▶ **WHAT YOU HAVE TO DO**
Please restate the data below word for word, omitting all images.

--

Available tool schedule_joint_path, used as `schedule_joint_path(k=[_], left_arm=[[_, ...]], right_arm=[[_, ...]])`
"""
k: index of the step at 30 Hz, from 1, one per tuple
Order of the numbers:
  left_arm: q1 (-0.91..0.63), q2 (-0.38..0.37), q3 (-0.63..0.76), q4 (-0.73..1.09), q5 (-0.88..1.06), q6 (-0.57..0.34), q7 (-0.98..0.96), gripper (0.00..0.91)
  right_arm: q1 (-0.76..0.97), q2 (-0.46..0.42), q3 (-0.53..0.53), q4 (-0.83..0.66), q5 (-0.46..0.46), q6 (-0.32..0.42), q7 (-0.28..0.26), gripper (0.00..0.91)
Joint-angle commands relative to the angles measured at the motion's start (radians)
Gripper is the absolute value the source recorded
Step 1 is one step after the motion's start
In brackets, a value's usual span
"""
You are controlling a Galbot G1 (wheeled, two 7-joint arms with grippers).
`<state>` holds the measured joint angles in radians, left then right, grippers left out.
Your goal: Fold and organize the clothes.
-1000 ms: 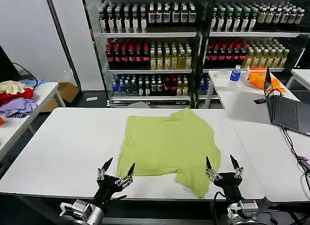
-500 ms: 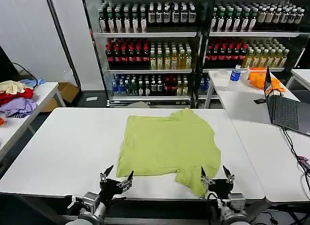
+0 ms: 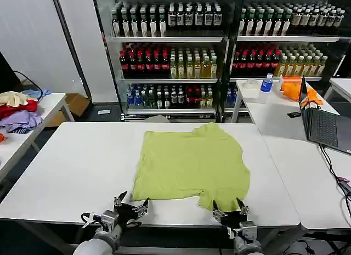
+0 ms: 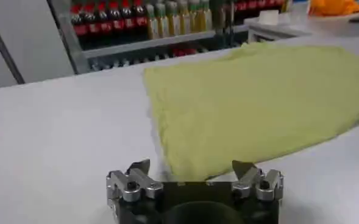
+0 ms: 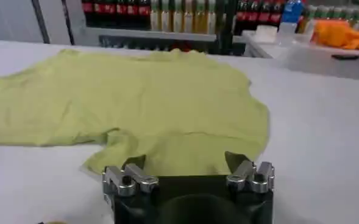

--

▶ **COMPLETED TASK**
Available tool schedule_joint_path, used as `schedule_joint_path(k=[_], left_arm=[[_, ...]], right_arm=[[_, ...]])`
"""
k: index of the step at 30 Hz, from 1, one per tuple
Order of the numbers:
  left_arm: q1 (-0.91..0.63), q2 (-0.38..0.37), q3 (-0.63..0.76), q4 (-0.73..1.09), q5 (-0.88..1.06), q6 (-0.57..0.34), q7 (-0.98..0.96), gripper (0.00..0.91)
  right_arm: q1 (-0.76..0.97), q2 (-0.46..0.42), q3 (-0.53..0.53), q4 (-0.83..0.66), q5 (-0.46..0.46), q6 (-0.32..0.42), q7 (-0.28..0.26), gripper (0.00..0.91)
Joint-angle commands relative to the angles measured at the motion's start (radians)
Gripper is the absolute value the source recorded
Step 1 is one step after the motion's start
In brackets, a value's usual span
"""
You are controlling a Galbot G1 (wheeled, two 7-joint arms with grippers).
`<state>` holds the measured joint angles in radians, left then right, grippers left out.
Your goal: Fold and organize the clothes.
-1000 ms: 
-500 ms: 
+0 ms: 
+0 ms: 
+0 ms: 

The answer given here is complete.